INSTRUCTIONS FOR THE TASK: For each line below that contains the string "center", copy that line.

Items listed in a dataset:
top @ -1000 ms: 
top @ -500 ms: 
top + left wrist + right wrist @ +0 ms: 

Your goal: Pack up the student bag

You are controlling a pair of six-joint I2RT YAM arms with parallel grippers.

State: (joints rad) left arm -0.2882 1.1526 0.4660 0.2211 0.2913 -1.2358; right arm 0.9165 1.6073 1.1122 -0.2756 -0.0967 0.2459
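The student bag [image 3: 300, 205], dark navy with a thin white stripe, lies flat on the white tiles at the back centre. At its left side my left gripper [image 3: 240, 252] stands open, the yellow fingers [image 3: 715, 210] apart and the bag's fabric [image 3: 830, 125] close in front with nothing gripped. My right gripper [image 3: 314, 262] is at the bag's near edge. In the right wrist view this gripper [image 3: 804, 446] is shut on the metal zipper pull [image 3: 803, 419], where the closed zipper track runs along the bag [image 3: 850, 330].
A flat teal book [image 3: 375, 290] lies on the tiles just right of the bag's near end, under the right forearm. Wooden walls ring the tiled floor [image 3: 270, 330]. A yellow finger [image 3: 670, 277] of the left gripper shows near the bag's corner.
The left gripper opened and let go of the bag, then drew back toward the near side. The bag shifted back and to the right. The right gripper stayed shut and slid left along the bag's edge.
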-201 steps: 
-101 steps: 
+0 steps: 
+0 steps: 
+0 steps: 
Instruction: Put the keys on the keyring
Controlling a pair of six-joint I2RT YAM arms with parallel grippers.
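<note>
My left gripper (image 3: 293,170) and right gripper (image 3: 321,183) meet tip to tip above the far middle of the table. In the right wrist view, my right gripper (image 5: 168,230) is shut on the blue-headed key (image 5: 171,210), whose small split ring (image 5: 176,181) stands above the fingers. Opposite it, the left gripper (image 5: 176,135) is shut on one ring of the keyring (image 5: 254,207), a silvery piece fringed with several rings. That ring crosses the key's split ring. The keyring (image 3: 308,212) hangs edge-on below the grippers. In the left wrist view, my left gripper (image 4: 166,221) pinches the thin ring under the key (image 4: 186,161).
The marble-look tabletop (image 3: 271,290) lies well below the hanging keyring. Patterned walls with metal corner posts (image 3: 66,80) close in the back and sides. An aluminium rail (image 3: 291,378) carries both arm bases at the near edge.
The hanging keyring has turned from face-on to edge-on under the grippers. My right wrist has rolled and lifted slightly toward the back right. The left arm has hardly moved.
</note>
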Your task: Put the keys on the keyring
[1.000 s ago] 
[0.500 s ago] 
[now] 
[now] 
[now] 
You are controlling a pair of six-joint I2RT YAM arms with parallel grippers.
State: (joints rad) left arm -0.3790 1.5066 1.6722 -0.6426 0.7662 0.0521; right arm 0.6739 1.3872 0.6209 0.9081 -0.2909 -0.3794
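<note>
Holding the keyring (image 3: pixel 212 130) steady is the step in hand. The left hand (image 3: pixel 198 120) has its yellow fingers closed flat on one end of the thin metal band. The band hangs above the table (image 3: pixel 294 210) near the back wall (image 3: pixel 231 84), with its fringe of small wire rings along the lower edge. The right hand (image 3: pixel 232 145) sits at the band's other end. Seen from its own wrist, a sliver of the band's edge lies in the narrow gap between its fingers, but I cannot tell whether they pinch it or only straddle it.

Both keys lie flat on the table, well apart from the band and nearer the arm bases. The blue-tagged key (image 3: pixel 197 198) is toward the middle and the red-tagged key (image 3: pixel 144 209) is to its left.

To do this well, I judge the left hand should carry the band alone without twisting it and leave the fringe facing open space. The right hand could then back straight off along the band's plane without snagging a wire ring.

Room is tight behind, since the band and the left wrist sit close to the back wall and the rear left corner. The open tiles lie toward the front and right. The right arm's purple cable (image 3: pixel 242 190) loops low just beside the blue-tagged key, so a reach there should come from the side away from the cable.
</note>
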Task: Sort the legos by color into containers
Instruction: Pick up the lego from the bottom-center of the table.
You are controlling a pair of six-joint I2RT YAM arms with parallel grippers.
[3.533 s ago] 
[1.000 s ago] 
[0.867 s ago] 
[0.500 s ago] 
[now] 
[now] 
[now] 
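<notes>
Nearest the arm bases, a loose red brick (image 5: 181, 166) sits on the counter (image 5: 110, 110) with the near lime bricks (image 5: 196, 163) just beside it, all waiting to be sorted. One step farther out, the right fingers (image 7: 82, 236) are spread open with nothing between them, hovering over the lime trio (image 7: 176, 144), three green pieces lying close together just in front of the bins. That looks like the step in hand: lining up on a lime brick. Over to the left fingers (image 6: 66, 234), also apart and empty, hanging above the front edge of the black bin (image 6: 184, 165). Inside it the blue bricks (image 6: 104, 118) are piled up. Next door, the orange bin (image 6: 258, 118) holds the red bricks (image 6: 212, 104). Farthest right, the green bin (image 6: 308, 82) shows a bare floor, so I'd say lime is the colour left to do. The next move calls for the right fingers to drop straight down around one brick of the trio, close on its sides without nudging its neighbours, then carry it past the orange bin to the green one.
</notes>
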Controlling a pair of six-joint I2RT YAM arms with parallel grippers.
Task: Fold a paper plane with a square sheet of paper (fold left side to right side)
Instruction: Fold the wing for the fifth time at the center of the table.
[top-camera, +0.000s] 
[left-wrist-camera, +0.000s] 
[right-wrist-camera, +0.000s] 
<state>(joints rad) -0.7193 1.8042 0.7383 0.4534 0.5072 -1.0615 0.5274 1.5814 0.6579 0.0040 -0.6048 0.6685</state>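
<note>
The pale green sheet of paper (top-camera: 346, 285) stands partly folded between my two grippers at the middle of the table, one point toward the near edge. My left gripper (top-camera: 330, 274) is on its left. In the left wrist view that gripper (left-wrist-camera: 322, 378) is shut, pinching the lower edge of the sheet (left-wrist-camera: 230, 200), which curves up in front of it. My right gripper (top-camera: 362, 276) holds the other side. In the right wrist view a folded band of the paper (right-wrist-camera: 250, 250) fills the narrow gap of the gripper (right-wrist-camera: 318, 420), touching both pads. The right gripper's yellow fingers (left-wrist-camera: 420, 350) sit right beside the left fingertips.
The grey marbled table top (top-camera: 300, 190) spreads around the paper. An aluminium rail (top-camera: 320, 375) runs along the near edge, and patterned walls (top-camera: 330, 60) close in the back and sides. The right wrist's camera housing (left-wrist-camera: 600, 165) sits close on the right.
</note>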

TASK ANSWER:
Instruction: Pick up the lego from the bottom-center of the table.
Instruction: Fold the wing for the fifth time at the center of the table.

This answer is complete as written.